**Data for processing**
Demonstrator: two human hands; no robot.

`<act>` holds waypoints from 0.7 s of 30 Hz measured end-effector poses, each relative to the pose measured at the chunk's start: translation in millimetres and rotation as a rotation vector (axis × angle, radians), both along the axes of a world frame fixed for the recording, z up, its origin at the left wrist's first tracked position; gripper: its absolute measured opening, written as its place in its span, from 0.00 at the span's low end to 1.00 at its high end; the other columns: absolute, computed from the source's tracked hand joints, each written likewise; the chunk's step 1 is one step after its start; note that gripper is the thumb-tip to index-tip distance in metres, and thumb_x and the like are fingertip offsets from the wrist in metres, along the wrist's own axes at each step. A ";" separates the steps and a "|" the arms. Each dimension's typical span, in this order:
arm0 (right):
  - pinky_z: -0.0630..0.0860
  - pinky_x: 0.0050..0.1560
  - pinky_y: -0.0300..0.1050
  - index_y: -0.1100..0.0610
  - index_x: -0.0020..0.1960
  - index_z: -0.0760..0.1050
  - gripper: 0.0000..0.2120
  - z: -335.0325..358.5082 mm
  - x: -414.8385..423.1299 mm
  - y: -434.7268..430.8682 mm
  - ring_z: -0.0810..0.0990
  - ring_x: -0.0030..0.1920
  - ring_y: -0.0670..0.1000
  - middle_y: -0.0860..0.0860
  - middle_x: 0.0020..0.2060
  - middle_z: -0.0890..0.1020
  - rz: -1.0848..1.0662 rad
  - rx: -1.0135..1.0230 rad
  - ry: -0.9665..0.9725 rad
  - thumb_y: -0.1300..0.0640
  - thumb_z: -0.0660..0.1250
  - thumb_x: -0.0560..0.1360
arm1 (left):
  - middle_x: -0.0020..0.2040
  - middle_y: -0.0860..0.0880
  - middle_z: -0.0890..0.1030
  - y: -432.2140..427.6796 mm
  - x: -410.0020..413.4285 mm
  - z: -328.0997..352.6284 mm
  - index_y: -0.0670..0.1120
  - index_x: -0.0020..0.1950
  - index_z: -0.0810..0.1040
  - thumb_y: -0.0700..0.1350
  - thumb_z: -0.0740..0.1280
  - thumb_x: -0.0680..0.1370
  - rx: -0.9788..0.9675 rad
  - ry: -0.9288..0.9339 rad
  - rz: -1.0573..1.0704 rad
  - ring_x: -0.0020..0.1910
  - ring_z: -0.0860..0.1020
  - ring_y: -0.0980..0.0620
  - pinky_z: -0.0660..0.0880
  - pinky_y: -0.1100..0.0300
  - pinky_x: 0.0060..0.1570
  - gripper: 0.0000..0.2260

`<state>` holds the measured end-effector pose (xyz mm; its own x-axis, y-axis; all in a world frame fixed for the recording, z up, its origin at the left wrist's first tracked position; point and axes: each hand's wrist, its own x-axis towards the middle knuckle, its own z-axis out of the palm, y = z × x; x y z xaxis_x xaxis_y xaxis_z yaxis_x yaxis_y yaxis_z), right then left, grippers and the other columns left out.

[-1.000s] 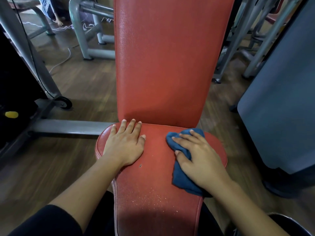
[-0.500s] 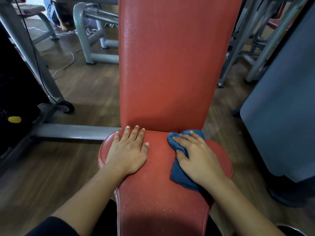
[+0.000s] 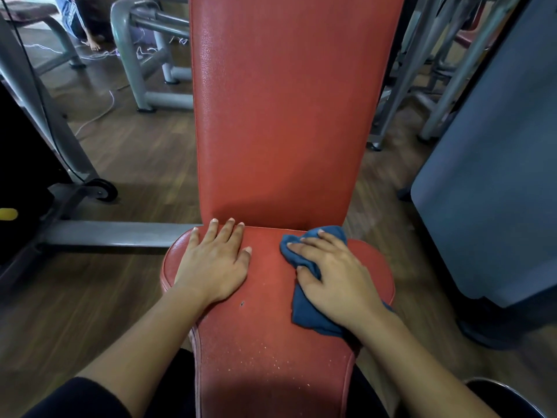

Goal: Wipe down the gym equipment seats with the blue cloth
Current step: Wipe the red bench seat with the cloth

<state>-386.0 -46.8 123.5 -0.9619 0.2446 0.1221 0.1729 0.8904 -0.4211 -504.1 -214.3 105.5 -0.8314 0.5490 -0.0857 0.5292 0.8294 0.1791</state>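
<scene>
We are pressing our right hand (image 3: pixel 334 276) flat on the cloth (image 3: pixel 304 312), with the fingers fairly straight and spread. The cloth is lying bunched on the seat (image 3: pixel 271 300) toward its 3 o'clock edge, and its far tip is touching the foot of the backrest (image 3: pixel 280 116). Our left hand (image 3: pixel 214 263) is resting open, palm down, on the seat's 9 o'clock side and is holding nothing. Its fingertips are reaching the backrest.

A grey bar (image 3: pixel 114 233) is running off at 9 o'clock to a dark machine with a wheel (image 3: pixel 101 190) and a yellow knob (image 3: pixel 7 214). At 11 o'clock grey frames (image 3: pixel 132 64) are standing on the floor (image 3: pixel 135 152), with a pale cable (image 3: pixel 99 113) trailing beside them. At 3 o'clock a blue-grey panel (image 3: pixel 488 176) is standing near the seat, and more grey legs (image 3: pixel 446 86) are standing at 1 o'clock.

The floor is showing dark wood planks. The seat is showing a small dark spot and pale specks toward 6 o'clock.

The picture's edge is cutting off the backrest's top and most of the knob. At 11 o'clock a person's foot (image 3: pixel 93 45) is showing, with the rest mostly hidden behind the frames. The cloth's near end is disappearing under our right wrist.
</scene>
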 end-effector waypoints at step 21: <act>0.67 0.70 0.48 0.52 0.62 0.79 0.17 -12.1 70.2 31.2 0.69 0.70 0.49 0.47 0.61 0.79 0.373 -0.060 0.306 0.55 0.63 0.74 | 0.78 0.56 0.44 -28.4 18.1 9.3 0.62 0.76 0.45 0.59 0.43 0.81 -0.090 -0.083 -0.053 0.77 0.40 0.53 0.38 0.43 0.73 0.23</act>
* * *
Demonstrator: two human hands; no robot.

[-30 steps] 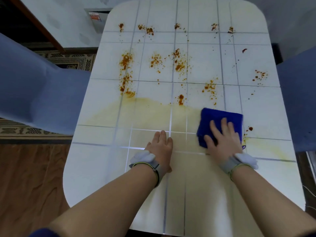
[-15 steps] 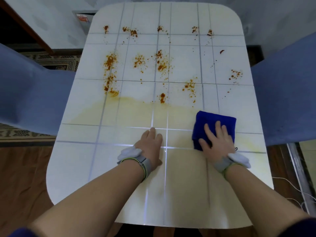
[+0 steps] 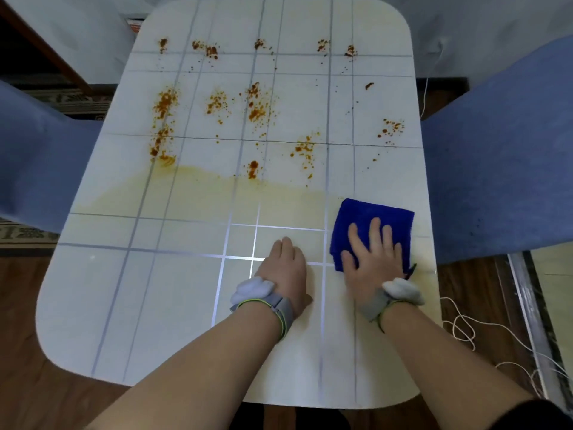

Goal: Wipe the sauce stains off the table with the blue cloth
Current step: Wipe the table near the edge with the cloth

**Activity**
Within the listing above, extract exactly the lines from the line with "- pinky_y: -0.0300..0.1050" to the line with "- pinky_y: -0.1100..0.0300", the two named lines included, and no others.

**Task result**
  - pinky_y: -0.0300..0.1050
  - index_y: -0.1100..0.0610
  - index_x: -0.0020..0.1960
  - index_z: -0.0760..0.1050
  - gripper: 0.0000..0.2120
  - z: -335.0325..358.5082 mm
  - x: -414.8385..423.1299 mm
  - y: -434.7268..430.8682 mm
  - ring_z: -0.0810..0.0990
  - ring_x: -0.0030..0.1920
  - ring_y: -0.0670..0.1000
  - middle_y: -0.0860..0.0860
  - middle_x: 0.0020..0.2060
  - middle_z: -0.0890..0.1020
  - rz: -1.0848..1.0662 rad
  - rx: -1.0135..1.0230 rad
  - ry: -0.9665..0.9725 rad
  - thumb_y: -0.1300..0.0640
  - thumb_z: -0.0660..0.1250
  - thumb_x: -0.0560..0.1360
arm1 (left):
  - middle_x: -0.0020..0.2040
  - middle_y: -0.0860..0.0880
  - middle_z: -0.0890..0.1030
  - y: -432.2140..427.6796 mm
  - x: -410.0020..413.4285 mm
  - z: -328.0997..352.6284 mm
  - index_y: -0.0670..0.1120
  - index_x: -0.0020..0.1950
  - index_z: -0.0810..0.1040
  - thumb_y: -0.0700..0.1350
  - thumb_z: -0.0740..0.1280
  - thumb_x: -0.0680..0.1370
  - rx: -0.9788..0.9675 rad
  - ry: -0.9288..0.9339 rad
  - rz: -1.0573..1.0704 rad
  - ring_x: -0.0020..0.1910
  - ring_z: -0.0860..0.1020
  - ring_y: -0.0980..0.0620
  - pinky_z: -0.0660..0.0880
  - pinky_y: -0.1100..0.0300

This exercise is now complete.